Chapter 5 Generalized linear models: The general case
The same idea we used in logistic or poisson regression, namely transforming the conditional expectation of \(Y\) into something that can be modeled by a linear model (this is, a quantity that lives in \(\mathbb{R}\)), can be generalized. This raises the family of generalized linear models, which extend the linear model to different kinds of response variables and provides a convenient parametric framework. The first ingredient is a link function \(g\), that is monotonic and differentiable, which is going to produce a transformed expectation to be modeled by a linear combination of the predictors: \[\begin{align*} g\left(\mathbb{E}[Y|X_1=x_1,\ldots,X_k=x_k]\right)=\eta \end{align*}\] or, equivalently, \[\begin{align*} \mathbb{E}[Y|X_1=x_1,\ldots,X_k=x_k]&=g^{-1}(\eta), \end{align*}\] where \(\eta:=\beta_0+\beta_1x_1+\ldots+\beta_kx_k\) is the linear predictor.

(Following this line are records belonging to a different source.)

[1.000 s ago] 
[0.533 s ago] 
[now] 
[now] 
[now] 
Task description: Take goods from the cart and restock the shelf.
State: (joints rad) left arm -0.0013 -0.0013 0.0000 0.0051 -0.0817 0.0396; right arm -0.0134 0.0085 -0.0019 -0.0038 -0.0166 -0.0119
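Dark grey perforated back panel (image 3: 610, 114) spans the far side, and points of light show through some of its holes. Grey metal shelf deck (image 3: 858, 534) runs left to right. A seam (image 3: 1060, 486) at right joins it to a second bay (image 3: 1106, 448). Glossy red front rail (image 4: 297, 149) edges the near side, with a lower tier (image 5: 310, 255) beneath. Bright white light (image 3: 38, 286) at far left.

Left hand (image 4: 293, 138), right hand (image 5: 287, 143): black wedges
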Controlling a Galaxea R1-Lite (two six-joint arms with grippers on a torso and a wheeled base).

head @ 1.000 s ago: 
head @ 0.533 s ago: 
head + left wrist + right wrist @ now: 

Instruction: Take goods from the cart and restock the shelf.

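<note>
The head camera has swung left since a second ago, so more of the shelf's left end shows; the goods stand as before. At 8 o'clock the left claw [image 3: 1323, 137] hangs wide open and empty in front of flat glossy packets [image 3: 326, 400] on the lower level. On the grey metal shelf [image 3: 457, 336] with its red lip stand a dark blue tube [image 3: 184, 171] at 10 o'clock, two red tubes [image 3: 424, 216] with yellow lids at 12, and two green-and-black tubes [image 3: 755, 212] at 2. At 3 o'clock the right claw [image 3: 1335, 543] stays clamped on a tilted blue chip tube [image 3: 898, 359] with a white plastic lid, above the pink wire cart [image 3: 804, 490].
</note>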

The second ingredient of generalized linear models is a distribution for \(Y|(X_1,\ldots,X_k)\), just as the linear model assumes normality or the logistic model assumes a Bernoulli random variable. Thus, we have two generalizations with respect to the usual linear model:
- The conditional mean may be modeled by a transformation \(g^{-1}\) of the linear predictor \(\eta\).
- The distribution of \(Y|(X_1,\ldots,X_p)\) may be different from the Normal.
Generalized linear models are intimately related with the exponential family1, which is the family of distributions with pdf expressable as \[\begin{align} f(y;\theta,\phi)=\exp\left\{\frac{y\theta-b(\theta)}{a(\phi)}+c(y,\phi)\right\},\tag{5.1} \end{align}\] where \(a(\cdot)\), \(b(\cdot)\), and \(c(\cdot,\cdot)\) are specific functions. If \(Y\) has the pdf (5.1), then we write \(Y\sim\mathrm{E}(\theta,\phi,a,b,c)\). If the scale parameter \(\phi\) is known, this is an exponential family with canonical parameter \(\theta\) (if \(\phi\) is unknown, then it may or not may be a two-parameter exponential family). Distributions from the exponential family have some nice properties. Importantly, if \(Y\sim\mathrm{E}(\theta,\phi,a,b,c)\), then \[\begin{align} \mu:=\mathbb{E}[Y]=b'(\theta),\quad \sigma^2:=\mathbb{V}\mathrm{ar}[Y]=b''(\theta)a(\phi).\tag{5.2} \end{align}\]
The canonical link function is the one that transforms \(\mu=b'(\theta)\) into the canonical parameter \(\theta\). For \(\mathrm{E}(\theta,\phi,a,b,c)\), this is happens if \[\begin{align} \theta=g(\mu)=\eta \tag{5.3} \end{align}\] or, equivalently by (5.2), if \[\begin{align} g(\mu)=(b')^{-1}(\mu). \tag{5.4} \end{align}\] In the case of canonical link function, the one-line summary of the generalized linear model is (independence is implicit) \[\begin{align} Y|(X_1=x_1,\ldots,X_p=x_p)\sim\mathrm{E}(g(\eta),\phi,a,b,c).\tag{5.5} \end{align}\] The following table lists some useful generalized linear models.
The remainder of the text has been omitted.